In its early days under New Labour, the academies programme was a way of providing bespoke solutions to a small number of schools, but from 2010 it rapidly expanded. In the early years of the coalition government, the political priority was to convert as many schools as possible, as quickly as possible.

It was a programme with rules still being developed, as it was being rolled out, to deal with problems as they emerged. And one of the issues that became apparent was what happens to an academy’s land when something goes wrong if a funding agreement has ceded control.

The DfE addressed this problem in new funding agreements. Matthew Wolton, a lawyer at Knights plc, says that while modern funding agreements have pages of clauses dealing with the land, “in the old days you used to have two lines”.

“You don’t get that sort of thing arising now because the DfE has got smarter, or has been taken advantage enough that they recognise what the issues are.”

For him, a key update came in July 2011 when the DfE inserted clauses giving the education secretary an option on the land.

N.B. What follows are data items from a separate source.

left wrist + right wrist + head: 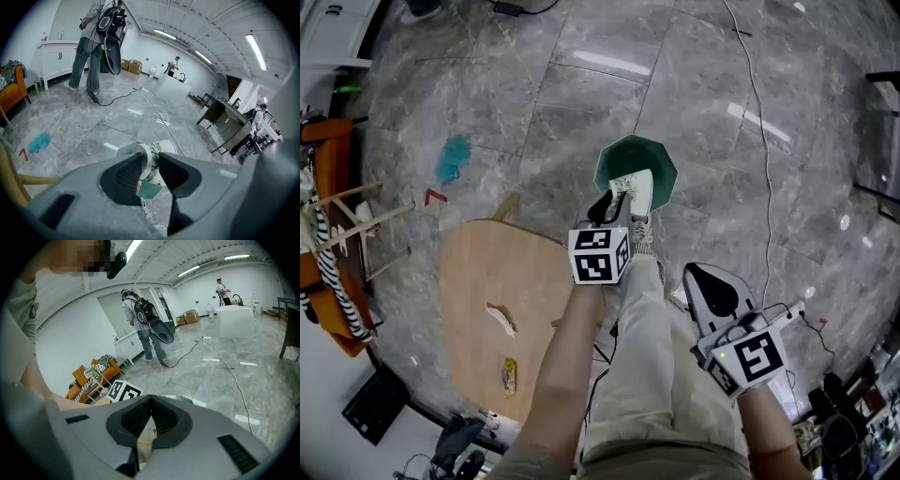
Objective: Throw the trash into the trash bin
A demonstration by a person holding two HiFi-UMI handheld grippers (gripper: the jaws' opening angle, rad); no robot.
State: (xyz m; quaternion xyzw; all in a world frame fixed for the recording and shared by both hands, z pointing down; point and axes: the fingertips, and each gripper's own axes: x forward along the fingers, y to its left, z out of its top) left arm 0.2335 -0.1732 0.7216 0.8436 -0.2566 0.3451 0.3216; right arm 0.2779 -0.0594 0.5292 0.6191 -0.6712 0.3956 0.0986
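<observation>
In the head view my left gripper [619,194] is shut on a white paper cup [636,190], held right above the dark green trash bin [661,157] on the floor. The left gripper view shows that cup [143,159] squeezed between the dark pads of my left gripper [150,164], with the bin's teal inside [152,190] below. My right gripper [700,274] hangs lower right, beside my leg. In the right gripper view the tips of my right gripper [150,401] meet. A pale scrap shows in the gap behind them; I cannot tell whether it is held.
A round wooden table [478,272] at the left carries a white scrap [500,319] and a yellow wrapper [508,375]. A blue cloth [453,157] lies on the grey floor. A cable [759,141] runs past the bin. A person with a backpack [96,42] stands far off.
</observation>
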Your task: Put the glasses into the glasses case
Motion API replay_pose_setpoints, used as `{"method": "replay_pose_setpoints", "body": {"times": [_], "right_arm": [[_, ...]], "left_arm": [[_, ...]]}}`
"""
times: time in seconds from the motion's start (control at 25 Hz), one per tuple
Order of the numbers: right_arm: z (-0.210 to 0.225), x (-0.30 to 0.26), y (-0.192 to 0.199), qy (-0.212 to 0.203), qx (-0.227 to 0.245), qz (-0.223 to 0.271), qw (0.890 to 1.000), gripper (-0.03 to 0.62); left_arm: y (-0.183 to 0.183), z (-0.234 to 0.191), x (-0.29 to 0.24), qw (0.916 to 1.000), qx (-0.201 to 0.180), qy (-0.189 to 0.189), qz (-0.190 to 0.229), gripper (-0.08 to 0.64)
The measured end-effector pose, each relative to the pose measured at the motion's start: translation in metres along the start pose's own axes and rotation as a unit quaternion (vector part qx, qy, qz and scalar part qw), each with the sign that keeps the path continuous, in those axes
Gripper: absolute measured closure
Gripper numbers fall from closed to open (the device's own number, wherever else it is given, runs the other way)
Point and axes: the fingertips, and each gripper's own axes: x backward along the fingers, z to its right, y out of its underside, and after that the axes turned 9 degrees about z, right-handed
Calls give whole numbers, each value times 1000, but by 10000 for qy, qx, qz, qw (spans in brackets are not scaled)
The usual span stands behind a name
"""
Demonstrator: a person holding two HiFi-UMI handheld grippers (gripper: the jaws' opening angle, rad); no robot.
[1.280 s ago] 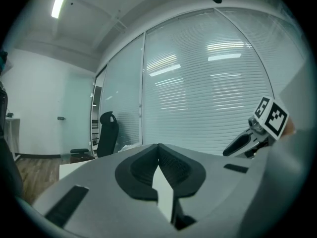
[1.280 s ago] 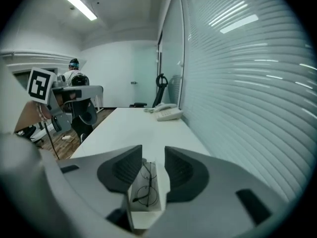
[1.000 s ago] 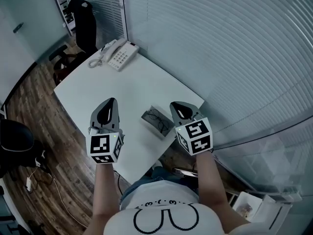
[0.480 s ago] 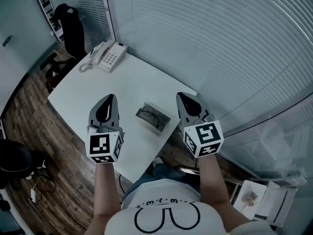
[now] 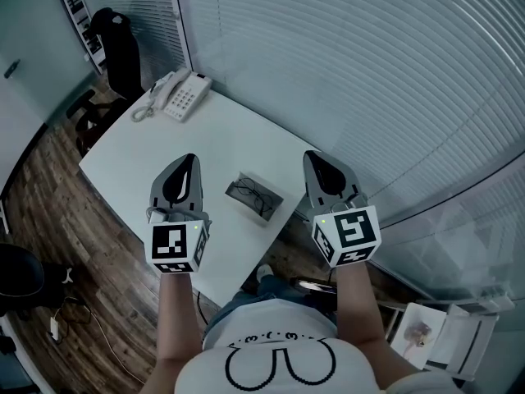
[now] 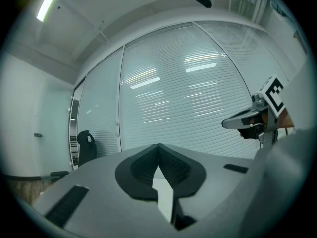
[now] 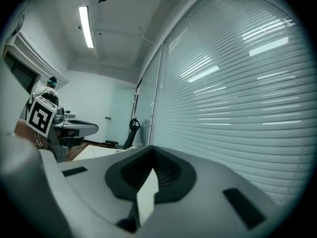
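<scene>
An open grey glasses case point(image 5: 269, 192) lies on the white table point(image 5: 164, 146), and the dark-framed glasses point(image 5: 248, 194) rest inside it. My left gripper point(image 5: 189, 159) hovers left of the case, well above the table; its jaws meet at the tips with nothing between them point(image 6: 158, 147). My right gripper point(image 5: 312, 156) hangs right of the case, beyond the table's corner, shut and empty point(image 7: 151, 149). Both point level toward the blinds. Each gripper view catches the other gripper: the right gripper point(image 6: 242, 121) and the left gripper point(image 7: 74, 129).
A white desk phone point(image 5: 180, 95) sits at the table's far left corner. A black office chair point(image 5: 115, 43) stands beyond it on the wooden floor point(image 5: 57, 212). A glass wall with blinds point(image 5: 369, 72) runs along the table's far side.
Both grippers have risen from near the table. The right one has drawn away from the case toward the right. The case with the glasses has stayed in place.
</scene>
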Motion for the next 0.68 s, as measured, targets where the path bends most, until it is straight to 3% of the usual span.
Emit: {"method": "replay_pose_setpoints", "body": {"times": [0.68], "right_arm": [[4,0,-4,6,73,41,10000,583]], "left_arm": [[-7,0,-3,9999,-48,31,86,543]]}}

The current model funding agreement has eight different versions of the land clauses to deal a range of scenarios, but all of which deal with “protecting the public investment in the land used for the academy”.

So much for the new funding agreements. But while the DfE may have learned from its past mistakes, that does not mean it has gone back to put them right.

For Mr Wolton there are “massively, absolutely” legacy cases from the earlier era, which could still hold in store problems for the future.